Yesterday we were invited by the Parliamentary Environmental Audit Committee (EAC) to come in and give evidence as part of their inquiry into the nature of energy subsidies in the UK. We’d already made a written submission, but it was great to go in and put our points across in person. Great, and a little bit daunting. There’s always an intimidating power dynamic to negotiate with these things, especially when Emma Hughes, the person from Platform who knows the most about the subject, was the only woman on a panel of much older men, mainly coming from the various relevant industries. It didn’t help matters that when waiting outside the other menfolk from the panel seemed to form one of those spontaneous “matey huddles” of guys talking to each other.
There’s a crucial battle to be had over the definition of what constitutes an energy subsidy, and we were there to try and ensure that some of the more subtle or ‘indirect’ subsidies from the government to the fossil fuel industry were recognised as such. Our submission looked at three main areas of ‘hidden’ subsidy – the military support that’s often provided (and lobbied for) to oil and gas industry operating in sensitive areas, the diplomatic subsidy involved in all manner of Foreign Office and other government agencies promoting the interests of the carbon sector abroad, and also the export credit subsidies – the fact that the government via UK Export Finance (which used to be the ECGD) acts as an underwriter for all manner of carbon-intensive infrastructure projects abroad.
Even without looking at the broader definition of subsidies, the vast amount of energy subsidies in the UK are going to the fossil fuel sector rather than to renewables. The Oxford Energy Associates report commissioned by the EAC showed that the Government puts over £15bn of annual subsidies into its energy sector, over 80% of which go to non-renewable energy sources.

The oil industry, represented on the panel by David Odling, the Energy and Policy Manager of lobby group Oil & Gas UK, are arguing for a much more narrow definition of what constitutes a subsidy, so narrow in fact that in a previous meeting another of their representatives had claimed that they “enjoy no subsidy from the government.” Their argument is basically that they pay so much more tax than any other sector in the UK on North Sea oil and gas drilling, so that even when they get awarded massive tax breaks from Osborne like they have done in recent years, they’re still paying way too much tax.
This was their main thrust from the get go, with David Odling, relatively unprompted taking it on himself to give a lengthy explanation of the various tax regimes imposed on North Sea production above and beyond the usual levels of corporation tax. Emma was quick to point out there is a special tax regime for hydrocarbons in the UK (ring-fenced corporation tax, petroleum revenue tax etc) but it’s not legitimate for UK Oil & Gas to add these special taxes into the overall industry tax bill and then say “this is a high-taxed industry so we are not being subsidised.” Those taxes reflect the fact that the fossil fuel companies have been granted a right to exploit a scarce UK natural resource and the taxes are essentially a redistribution of economic rent from the oil and gas companies to the taxpayer. The comparison of how heavily taxed the energy sector is compared with other sectors should exclude these special taxes because they arise due to the special circumstances of natural resource ownership.

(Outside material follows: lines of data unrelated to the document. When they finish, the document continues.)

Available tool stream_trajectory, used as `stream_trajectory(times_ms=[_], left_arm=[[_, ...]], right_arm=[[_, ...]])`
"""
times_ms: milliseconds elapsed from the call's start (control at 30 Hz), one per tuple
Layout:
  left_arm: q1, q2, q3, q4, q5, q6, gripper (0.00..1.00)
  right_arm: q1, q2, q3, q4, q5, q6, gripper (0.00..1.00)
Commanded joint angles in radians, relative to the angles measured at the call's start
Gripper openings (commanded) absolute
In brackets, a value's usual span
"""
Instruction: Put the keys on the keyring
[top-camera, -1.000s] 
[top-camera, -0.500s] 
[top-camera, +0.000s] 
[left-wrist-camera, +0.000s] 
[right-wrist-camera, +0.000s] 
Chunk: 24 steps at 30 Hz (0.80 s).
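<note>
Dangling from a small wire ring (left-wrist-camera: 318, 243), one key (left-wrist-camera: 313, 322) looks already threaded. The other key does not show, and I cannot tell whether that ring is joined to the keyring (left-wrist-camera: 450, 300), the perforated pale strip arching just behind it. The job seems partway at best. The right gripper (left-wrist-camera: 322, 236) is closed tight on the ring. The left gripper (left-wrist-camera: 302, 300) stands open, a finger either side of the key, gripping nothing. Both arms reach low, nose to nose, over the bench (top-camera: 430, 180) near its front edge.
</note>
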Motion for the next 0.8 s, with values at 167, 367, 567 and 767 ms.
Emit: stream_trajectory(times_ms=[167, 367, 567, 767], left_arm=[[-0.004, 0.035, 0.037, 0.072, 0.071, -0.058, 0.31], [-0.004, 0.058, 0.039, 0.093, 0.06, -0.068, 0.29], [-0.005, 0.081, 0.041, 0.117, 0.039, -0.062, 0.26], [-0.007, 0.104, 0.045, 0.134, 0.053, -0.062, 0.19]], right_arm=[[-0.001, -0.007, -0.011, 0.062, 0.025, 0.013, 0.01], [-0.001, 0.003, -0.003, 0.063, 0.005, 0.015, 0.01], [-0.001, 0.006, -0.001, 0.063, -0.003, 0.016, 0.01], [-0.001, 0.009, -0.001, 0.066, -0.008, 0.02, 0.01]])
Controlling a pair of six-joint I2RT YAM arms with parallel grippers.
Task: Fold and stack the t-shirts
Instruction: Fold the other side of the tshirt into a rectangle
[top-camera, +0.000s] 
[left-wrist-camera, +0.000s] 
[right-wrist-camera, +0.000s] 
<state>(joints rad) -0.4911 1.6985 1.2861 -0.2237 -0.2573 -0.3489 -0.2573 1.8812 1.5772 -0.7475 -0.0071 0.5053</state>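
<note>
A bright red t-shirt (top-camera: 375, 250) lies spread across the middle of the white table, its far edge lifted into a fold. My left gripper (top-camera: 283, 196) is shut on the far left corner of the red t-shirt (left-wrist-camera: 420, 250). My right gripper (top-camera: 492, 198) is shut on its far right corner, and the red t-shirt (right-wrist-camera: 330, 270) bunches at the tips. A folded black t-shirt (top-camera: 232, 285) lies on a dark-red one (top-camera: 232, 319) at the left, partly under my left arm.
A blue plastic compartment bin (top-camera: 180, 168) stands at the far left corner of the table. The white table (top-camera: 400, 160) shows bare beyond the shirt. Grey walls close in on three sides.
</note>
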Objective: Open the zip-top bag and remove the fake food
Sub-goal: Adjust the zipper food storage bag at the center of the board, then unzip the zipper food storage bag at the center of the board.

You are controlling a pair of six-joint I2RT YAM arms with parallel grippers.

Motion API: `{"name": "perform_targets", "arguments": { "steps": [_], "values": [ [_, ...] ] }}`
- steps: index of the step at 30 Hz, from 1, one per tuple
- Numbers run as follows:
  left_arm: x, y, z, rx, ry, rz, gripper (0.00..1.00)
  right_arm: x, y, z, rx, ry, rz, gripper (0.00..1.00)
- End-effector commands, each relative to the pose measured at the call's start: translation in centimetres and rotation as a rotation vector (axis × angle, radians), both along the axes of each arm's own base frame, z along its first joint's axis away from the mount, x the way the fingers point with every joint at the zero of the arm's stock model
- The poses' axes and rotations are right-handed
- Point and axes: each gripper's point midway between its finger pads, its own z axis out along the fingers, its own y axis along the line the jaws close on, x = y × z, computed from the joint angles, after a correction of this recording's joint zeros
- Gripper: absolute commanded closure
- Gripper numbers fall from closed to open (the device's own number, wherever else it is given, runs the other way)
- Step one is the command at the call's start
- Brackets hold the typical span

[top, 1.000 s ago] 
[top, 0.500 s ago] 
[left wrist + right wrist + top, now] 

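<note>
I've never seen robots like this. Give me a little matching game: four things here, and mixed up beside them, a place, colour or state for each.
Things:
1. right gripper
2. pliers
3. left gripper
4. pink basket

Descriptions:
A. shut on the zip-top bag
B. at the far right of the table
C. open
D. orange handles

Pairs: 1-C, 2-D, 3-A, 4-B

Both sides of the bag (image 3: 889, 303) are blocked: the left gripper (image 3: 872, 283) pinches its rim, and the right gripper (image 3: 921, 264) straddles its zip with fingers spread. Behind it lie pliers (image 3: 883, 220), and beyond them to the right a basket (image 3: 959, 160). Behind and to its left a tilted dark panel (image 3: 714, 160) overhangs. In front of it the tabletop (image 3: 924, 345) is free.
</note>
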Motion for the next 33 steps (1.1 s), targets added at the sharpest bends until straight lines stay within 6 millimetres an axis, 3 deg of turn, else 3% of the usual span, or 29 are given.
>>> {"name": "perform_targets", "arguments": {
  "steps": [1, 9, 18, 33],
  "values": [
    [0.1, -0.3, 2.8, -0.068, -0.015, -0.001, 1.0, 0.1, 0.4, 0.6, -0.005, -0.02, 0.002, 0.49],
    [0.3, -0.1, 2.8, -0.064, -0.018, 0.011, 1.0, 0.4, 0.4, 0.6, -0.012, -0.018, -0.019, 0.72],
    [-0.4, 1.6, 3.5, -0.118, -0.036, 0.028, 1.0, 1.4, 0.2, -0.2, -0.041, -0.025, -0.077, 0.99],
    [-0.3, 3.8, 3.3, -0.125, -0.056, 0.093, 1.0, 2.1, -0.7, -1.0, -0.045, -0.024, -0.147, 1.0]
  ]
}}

Zac Goldsmith MP suggested that David Odling was being “misleading” in going on so much about the different tax regimes they were under when it essentially constituted a licence to extract the UK’s natural resources, while Emma also pointed out the Friends of the Earth research showing that the tax breaks given out in financial year 2012/13 are worth a total of £1.952 billion, over five years, to the oil and gas industry.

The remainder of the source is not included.